Publication information
- Publisher: Marvel Comics
- First appearance: Iron Man #12 (September 2013; unnamed Iron Man #17 (December 2013; named)
- Created by: Kieron Gillen Dale Eaglesham

In-story information
- Alter ego: Arno Stark
- Species: Human
- Team affiliations: Iron Legion
- Notable aliases: Iron Man
- Abilities: Armor grants: Flight Superhuman strength and physical resistance Energy blasts

= Arno Stark =

Comic book character

Arno Stark is the name of two characters appearing in American comic books published by Marvel Comics, both being relatives of Tony Stark, A.K.A. the superhero Iron Man. The first of these characters is best known as Iron Man 2020 and appears as a counterpart of Iron Man from the multiverse. The second appears in the mainstream Marvel Comics timeline and is himself associated with the Iron Man 2020 event.

==Publication history==
Iron Man 2020 first appeared in Machine Man #2 (1984 miniseries), and was created by Tom DeFalco and Herb Trimpe.

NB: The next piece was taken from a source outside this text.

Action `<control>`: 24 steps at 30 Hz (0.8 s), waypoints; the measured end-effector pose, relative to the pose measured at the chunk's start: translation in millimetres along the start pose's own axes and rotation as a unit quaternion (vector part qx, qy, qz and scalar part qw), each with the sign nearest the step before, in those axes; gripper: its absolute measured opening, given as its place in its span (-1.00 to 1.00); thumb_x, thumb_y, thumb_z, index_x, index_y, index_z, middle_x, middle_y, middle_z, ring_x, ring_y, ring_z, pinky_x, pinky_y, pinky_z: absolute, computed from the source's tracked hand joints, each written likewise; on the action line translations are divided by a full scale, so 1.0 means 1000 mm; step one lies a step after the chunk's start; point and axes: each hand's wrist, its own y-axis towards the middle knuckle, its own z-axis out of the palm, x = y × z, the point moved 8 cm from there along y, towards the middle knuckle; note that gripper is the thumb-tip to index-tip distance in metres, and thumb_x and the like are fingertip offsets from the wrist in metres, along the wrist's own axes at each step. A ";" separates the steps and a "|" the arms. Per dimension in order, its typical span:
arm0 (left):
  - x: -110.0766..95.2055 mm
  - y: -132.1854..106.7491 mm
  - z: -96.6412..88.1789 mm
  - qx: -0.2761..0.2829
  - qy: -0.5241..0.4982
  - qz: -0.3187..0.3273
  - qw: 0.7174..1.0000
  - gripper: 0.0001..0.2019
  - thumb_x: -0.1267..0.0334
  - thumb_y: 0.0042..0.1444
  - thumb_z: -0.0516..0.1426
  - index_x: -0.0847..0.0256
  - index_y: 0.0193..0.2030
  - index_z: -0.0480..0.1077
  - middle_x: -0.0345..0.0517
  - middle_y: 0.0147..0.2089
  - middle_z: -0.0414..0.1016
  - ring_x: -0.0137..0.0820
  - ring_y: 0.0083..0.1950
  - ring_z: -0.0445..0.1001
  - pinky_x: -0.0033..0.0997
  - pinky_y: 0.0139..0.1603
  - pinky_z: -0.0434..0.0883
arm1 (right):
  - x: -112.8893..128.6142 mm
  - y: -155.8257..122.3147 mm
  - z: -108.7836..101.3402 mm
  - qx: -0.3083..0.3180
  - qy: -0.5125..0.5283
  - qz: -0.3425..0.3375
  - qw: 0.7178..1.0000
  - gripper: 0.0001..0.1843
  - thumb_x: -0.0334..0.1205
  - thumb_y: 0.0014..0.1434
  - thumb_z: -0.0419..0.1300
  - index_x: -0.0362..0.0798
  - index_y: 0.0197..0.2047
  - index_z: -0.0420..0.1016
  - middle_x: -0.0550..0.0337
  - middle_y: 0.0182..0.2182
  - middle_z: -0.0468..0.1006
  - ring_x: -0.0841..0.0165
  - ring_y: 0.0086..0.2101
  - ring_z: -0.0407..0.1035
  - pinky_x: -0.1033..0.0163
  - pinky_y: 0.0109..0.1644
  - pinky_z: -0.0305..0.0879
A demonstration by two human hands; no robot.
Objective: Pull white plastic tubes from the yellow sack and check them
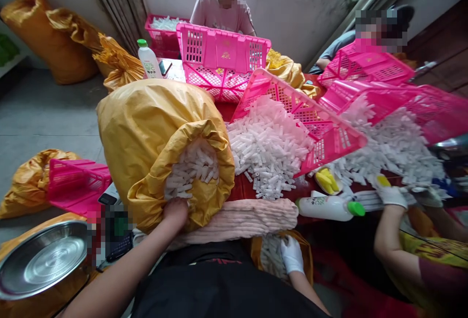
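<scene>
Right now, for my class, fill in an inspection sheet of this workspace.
Surface: red table, heaped with white pieces.
Job's things: yellow sack, mouth open, white pieces inside; a lower sack holds some too.
Clutter: capped bottle on its side; pink baskets.
Grips: left grip, bare, at the yellow sack's mouth; right grip, gloved, at the lower sack.
Cables: thin dark line at far right, perhaps a cord.
Surroundings: coworkers around the table; orange sacks at far left.
</scene>
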 end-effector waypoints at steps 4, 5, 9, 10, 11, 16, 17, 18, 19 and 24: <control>-0.008 0.005 -0.001 -0.005 -0.023 0.040 0.999 -0.73 0.43 0.12 -0.07 0.37 -0.19 0.43 0.28 -0.10 0.43 -0.04 -0.03 0.39 -0.16 -0.12 0.32 | 0.094 0.030 0.041 0.103 0.053 -0.113 0.987 -0.70 -0.23 0.04 -0.05 -0.12 -0.27 0.45 -0.06 -0.23 0.49 0.19 -0.14 0.36 0.08 0.06 0.21; -0.012 0.004 -0.004 -0.010 -0.032 0.057 0.998 -0.75 0.38 0.14 -0.06 0.34 -0.18 0.41 0.24 -0.08 0.42 -0.07 -0.02 0.39 -0.18 -0.10 0.32 | 0.125 0.040 0.056 0.122 0.058 -0.131 0.982 -0.70 -0.25 0.05 -0.04 -0.12 -0.22 0.45 -0.02 -0.19 0.48 0.24 -0.10 0.34 0.14 0.08 0.18; -0.028 -0.009 -0.014 -0.008 -0.153 0.103 0.983 -0.72 0.19 0.22 -0.12 0.24 -0.07 0.30 0.03 -0.19 0.48 -0.27 -0.17 0.45 -0.37 -0.16 0.32 | 0.212 0.082 0.110 0.165 0.060 -0.130 0.976 -0.67 -0.37 0.02 0.05 -0.14 -0.11 0.39 -0.07 -0.04 0.40 0.24 -0.03 0.27 0.19 0.09 0.12; -0.033 -0.014 -0.017 -0.011 -0.203 0.112 0.973 -0.71 0.17 0.22 -0.12 0.22 -0.05 0.27 0.01 -0.21 0.48 -0.29 -0.20 0.45 -0.39 -0.17 0.32 | 0.223 0.086 0.119 0.175 0.059 -0.116 0.976 -0.70 -0.39 0.01 0.05 -0.15 -0.14 0.39 -0.10 -0.08 0.41 0.23 -0.06 0.29 0.17 0.06 0.13; -0.038 -0.019 -0.021 -0.018 -0.257 0.124 0.958 -0.71 0.14 0.21 -0.11 0.21 -0.03 0.25 0.01 -0.21 0.48 -0.29 -0.21 0.45 -0.39 -0.18 0.32 | 0.230 0.086 0.126 0.189 0.060 -0.102 0.975 -0.75 -0.40 0.01 0.06 -0.16 -0.19 0.40 -0.11 -0.14 0.43 0.22 -0.11 0.32 0.16 0.01 0.16; -0.059 -0.046 -0.040 -0.014 -0.469 0.157 0.869 -0.70 0.06 0.19 -0.09 0.21 -0.11 0.26 -0.17 -0.40 0.41 -0.43 -0.44 0.37 -0.49 -0.36 0.31 | 0.254 0.031 0.119 0.274 0.122 -0.083 0.950 -0.81 -0.26 0.06 0.10 -0.11 -0.21 0.32 0.13 -0.42 0.45 0.38 -0.41 0.35 0.30 -0.33 0.26; -0.061 -0.050 -0.044 -0.008 -0.492 0.159 0.856 -0.70 0.05 0.18 -0.09 0.22 -0.13 0.27 -0.18 -0.42 0.39 -0.44 -0.47 0.35 -0.50 -0.39 0.31 | 0.260 0.014 0.110 0.292 0.169 -0.079 0.938 -0.74 -0.19 0.08 0.09 -0.08 -0.15 0.27 0.18 -0.42 0.44 0.42 -0.48 0.33 0.34 -0.42 0.24; -0.063 -0.055 -0.049 -0.008 -0.506 0.164 0.847 -0.69 0.06 0.18 -0.08 0.23 -0.13 0.28 -0.18 -0.42 0.40 -0.44 -0.46 0.35 -0.50 -0.39 0.31 | 0.268 -0.003 0.100 0.312 0.236 -0.066 0.918 -0.68 -0.11 0.09 0.09 -0.05 -0.09 0.22 0.22 -0.43 0.43 0.46 -0.53 0.30 0.37 -0.50 0.20; -0.065 -0.059 -0.054 -0.010 -0.513 0.175 0.840 -0.70 0.06 0.18 -0.07 0.23 -0.14 0.29 -0.16 -0.39 0.41 -0.43 -0.42 0.36 -0.49 -0.36 0.32 | 0.277 -0.020 0.089 0.333 0.314 -0.047 0.888 -0.62 -0.04 0.09 0.10 -0.02 -0.07 0.17 0.25 -0.43 0.43 0.48 -0.59 0.26 0.40 -0.57 0.14; -0.078 -0.079 -0.070 0.012 -0.564 0.237 0.791 -0.69 0.06 0.16 0.00 0.24 -0.13 0.35 -0.07 -0.20 0.45 -0.36 -0.19 0.38 -0.43 -0.14 0.32 | 0.321 -0.086 0.050 0.389 0.502 -0.024 0.772 -0.64 -0.08 -0.07 0.31 0.00 -0.35 0.20 0.40 -0.58 0.31 0.55 -0.63 0.16 0.44 -0.60 0.09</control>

The Earth-616 Arno Stark appeared unnamed in Iron Man #12 (September 2013) and named in Iron Man #17 (December 2013), and was created by Kieron Gillen and Dale Eaglesham.

==Fictional characters biographies==
===Iron Man 2020===

The first version of Arno Stark comes from the alternate universe of Earth-8410, set in the (then) future year of 2020. Though his family relation with Tony Stark is initially unspecified, he is later shown to be Tony's first cousin once removed.

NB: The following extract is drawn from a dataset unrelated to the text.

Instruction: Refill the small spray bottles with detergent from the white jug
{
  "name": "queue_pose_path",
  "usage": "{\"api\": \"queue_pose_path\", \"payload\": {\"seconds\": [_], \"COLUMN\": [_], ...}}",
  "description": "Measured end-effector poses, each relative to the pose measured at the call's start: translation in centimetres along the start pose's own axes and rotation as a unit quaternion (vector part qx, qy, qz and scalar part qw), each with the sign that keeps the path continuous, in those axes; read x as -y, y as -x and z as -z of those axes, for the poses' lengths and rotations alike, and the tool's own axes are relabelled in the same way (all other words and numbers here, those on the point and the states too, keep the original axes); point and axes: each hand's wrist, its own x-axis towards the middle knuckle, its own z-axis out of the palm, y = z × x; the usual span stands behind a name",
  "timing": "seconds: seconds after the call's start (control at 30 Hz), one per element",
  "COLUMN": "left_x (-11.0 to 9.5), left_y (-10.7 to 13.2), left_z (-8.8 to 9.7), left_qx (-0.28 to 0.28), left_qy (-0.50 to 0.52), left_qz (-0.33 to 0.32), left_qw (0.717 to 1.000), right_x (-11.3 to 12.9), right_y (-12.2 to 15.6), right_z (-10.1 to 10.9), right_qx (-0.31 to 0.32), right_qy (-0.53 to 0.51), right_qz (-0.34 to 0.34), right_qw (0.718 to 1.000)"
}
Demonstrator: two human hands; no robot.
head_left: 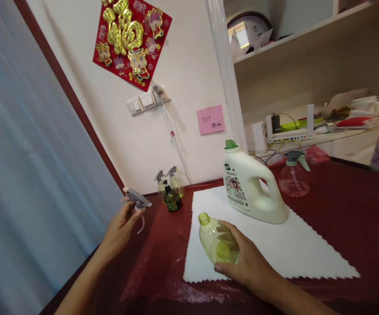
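Note:
My right hand (242,258) is wrapped round a small yellow-green transparent bottle (213,238) with an open neck, tilted on the white cloth (275,245). My left hand (121,228) holds a grey spray trigger head (137,200) with its thin tube hanging down, raised above the table's left edge. A large cream detergent jug (251,186) with a green cap stands upright on the cloth just behind the bottle.
Two small spray bottles (171,183) and a dark green bottle (172,199) stand by the wall. A pink spray bottle (293,177) sits right of the jug. The table has a dark red cover (356,218). Shelves with clutter rise at the back right.

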Motion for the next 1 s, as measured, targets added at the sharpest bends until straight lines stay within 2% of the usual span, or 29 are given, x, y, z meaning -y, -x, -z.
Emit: {"api": "queue_pose_path", "payload": {"seconds": [0.07,0.2,0.3,0.43,0.63,0.73,0.83,0.87,0.93,1.0], "left_x": [1.9,4.9,6.7,8.2,8.9,8.1,5.2,3.8,0.5,-2.7], "left_y": [-0.2,0.4,1.2,2.1,2.1,1.5,1.2,1.3,1.9,2.8], "left_z": [0.2,-0.7,-1.9,-3.0,-3.1,-2.8,-3.2,-3.7,-5.1,-7.2], "left_qx": [0.049,0.15,0.2,0.24,0.268,0.261,0.221,0.208,0.225,0.276], "left_qy": [-0.124,-0.248,-0.322,-0.371,-0.376,-0.381,-0.323,-0.269,-0.116,0.036], "left_qz": [-0.017,-0.018,-0.012,-0.003,-0.01,-0.016,-0.027,-0.03,-0.023,0.008], "left_qw": [0.991,0.957,0.925,0.897,0.887,0.887,0.92,0.94,0.967,0.961], "right_x": [-0.1,-0.1,-0.3,-0.6,-0.5,-0.5,-0.4,-0.4,-0.5,-0.9], "right_y": [0.0,-0.2,-0.3,-0.4,-0.3,-0.4,-0.5,-0.5,-0.4,-0.4], "right_z": [0.0,0.0,0.0,0.0,-0.1,-0.1,-0.1,-0.1,-0.1,-0.1], "right_qx": [0.0,0.0,-0.002,-0.004,-0.014,-0.019,-0.028,-0.031,-0.035,-0.039], "right_qy": [0.005,0.009,0.007,0.007,-0.008,-0.007,-0.003,-0.001,0.001,-0.007], "right_qz": [-0.004,-0.001,0.006,0.009,0.004,0.008,0.009,0.008,0.01,0.023], "right_qw": [1.0,1.0,1.0,1.0,1.0,1.0,1.0,0.999,0.999,0.999]}}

Arno Stark first appeared in Machine Man (1984 limited series) #2, then in The Amazing Spider-Man Annual #20 (1986) and later in other stories dealing with time travel or paradoxes. He was the protagonist of a one-shot story published in 1994. He is generally depicted as an amoral, unscrupulous character or at least a flawed, unworthy successor to Tony Stark.

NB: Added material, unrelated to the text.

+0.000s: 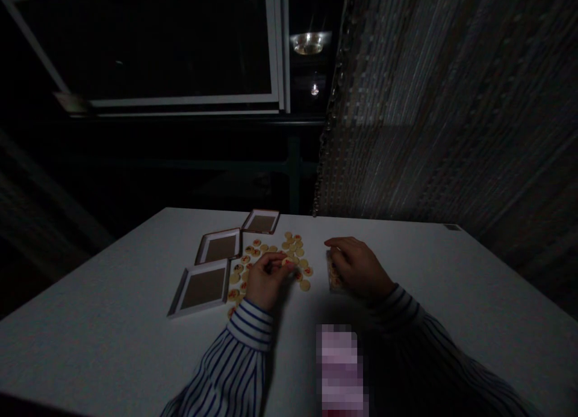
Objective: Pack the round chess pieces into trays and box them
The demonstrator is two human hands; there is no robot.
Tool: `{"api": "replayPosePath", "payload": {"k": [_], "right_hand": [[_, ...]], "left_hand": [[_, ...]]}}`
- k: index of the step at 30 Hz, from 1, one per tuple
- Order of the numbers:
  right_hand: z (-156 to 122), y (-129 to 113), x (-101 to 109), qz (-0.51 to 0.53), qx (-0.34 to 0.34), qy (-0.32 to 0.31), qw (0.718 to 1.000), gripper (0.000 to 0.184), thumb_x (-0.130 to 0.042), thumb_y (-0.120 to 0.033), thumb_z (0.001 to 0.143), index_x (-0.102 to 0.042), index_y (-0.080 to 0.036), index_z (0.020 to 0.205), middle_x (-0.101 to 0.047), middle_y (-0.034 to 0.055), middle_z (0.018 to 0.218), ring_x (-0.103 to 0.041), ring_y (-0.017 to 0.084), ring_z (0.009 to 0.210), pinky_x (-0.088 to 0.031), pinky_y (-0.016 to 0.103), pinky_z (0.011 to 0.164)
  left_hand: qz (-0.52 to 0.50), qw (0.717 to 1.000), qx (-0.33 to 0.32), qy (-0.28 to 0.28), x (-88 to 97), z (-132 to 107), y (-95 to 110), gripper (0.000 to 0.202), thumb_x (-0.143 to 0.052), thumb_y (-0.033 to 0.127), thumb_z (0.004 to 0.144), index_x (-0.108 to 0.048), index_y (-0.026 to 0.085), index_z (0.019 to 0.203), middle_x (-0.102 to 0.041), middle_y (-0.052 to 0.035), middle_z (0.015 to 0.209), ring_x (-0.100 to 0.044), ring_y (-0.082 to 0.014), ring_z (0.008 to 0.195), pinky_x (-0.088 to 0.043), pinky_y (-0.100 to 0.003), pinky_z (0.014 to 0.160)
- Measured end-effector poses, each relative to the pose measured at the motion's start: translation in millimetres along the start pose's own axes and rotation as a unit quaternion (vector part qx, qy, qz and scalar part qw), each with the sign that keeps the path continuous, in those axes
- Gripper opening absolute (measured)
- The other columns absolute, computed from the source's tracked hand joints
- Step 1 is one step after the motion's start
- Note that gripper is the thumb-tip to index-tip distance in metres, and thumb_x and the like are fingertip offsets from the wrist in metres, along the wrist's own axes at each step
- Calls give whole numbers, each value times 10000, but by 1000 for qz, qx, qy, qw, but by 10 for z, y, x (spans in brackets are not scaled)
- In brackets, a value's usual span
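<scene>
Pinching one pale round disc (288, 262) with a red marking in the left grip (265, 284), between thumb and fingertips, above the surface (112, 339), toward the far edge and about midway between the left and right edges. Hold it by the rim, face uncovered, to read the marking in such dim light; press lightly, as so smooth-looking a rim could slip. Curling the right grip (359, 266) over a small, clear-looking container (333, 283) with discs showing inside; impossible to tell whether clamped on it or only resting. Brace it gently, so as not to slide or tip it. Around and beneath the left grip, see scattered discs (304, 285): flat, pale as wood, some plain, some marked in red or black, many crowded close. Lift singly, without dragging neighbours. Just left of these, find three shallow rectangular trays (201, 289), with thin raised walls and flat brownish bottoms, stepping from near the far edge toward the left edge. Beyond the far edge, at right, note a curtain (406, 134) of thin, glinting strands.
</scene>
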State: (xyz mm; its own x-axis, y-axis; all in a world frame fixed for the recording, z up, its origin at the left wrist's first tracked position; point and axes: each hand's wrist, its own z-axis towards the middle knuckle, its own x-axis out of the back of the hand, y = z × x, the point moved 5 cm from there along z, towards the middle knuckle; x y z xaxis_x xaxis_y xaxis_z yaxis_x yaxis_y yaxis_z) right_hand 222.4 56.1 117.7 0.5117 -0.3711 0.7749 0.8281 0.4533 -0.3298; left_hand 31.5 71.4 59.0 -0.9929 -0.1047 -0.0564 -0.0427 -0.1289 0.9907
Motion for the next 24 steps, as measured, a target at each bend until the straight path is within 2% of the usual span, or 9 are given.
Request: {"api": "replayPosePath", "payload": {"k": [7,12,19,24], "right_hand": [[13,204,211,23,-53,12,998,278,-376,-255,820,-595,-209,986,-637,18,987,-572,158,918,-429,296,816],[19,283,220,6,-63,-17,998,268,-390,-270,818,-597,-215,978,-645,15,968,-580,165,901,-438,291,795],[13,328,229,-24,-55,-43,997,271,-391,-267,820,-594,-224,993,-646,11,972,-583,162,902,-431,280,794],[6,369,254,-33,-57,-58,996,270,-384,-269,824,-594,-228,990,-649,8,966,-587,155,890,-429,266,792]], "left_hand": [[-38,999,11,-30,-323,35,7,281,-700,284,546,-563,137,743,-617,-15,630,-592,-130,582,-468,-245,551],[-49,997,4,-53,-540,86,-18,257,-698,284,560,-568,139,727,-609,0,610,-571,-108,537,-450,-225,519],[-48,998,16,-49,-830,112,6,217,-687,264,571,-589,129,710,-604,3,598,-568,-95,587,-446,-208,581],[-60,997,14,-53,-952,66,-95,199,-679,252,582,-602,125,715,-622,-9,615,-577,-99,598,-452,-201,582]]}}
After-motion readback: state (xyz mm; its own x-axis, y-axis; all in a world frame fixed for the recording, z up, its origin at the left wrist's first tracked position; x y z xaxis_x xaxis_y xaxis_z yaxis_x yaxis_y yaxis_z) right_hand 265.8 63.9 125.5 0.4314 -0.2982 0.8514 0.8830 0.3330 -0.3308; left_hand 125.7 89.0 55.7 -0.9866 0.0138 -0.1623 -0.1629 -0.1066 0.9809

====Powers and abilities====
The Earth-8410 version of Arno Stark is a genius-level inventor, though as a superhero he is shown as lacking in tactical skills and moral compass.

===Earth-616 version===

An alternate equivalent of Arno Stark appears in the mainstream Earth-616 continuity as the previously unknown brother of Iron Man. He is revealed to have been genetically altered by Recorder 451, intending for the child to pilot a suit of armor known as the Godkiller. Upon learning this, Howard Stark sabotaged the experiment, causing Arno to be born crippled and unable to speak without the use of machines. His existence was kept secret until decades later when he was discovered by Tony Stark at the Maria Stark Foundation.

Arno later worked on a remake of the Extremis virus. This Extremis was used to cure Bruce Banner of his head injury. His technology advancements also allowed Arno to rewrite his own DNA and cure his body.

Arno later acquires Stark Unlimited through a merger with Baintronics. With the combined resources, he builds the Iron Man Armor Model 66 as his attempt to recreate the Godbuster Armor and becomes Iron Man.

During the "Iron Man 2020" storyline, Arno becomes convinced the Earth is being threatened by an alien called the Extinction Entity, in reality a delusion caused by his dormant disease, which will return and kill him in less than a year. Realizing he cannot cure Arno of his delusion, Tony traps him in a virtual reality where he defeats the Extinction Entity and becomes a beloved hero.

====Powers and abilities====
The Earth-616 version of Arno Stark has genius-level intellect and an enhanced biology. As Iron Man, he wielded the Iron Man Armor Model 66.

==Other versions==
An alternate universe version of Arno Stark from the Battleworld domain of Technopolis appears in the Secret Wars tie-in "Armor Wars".

==In other media==
The Earth-616 version of Arno Stark appears as a playable character in Marvel: Future Fight. Additionally, alternate costume designs based on Iron Man's Hulkbuster armor from Avengers: Age of Ultron and Bruce Banner's from Avengers: Infinity War appear as well.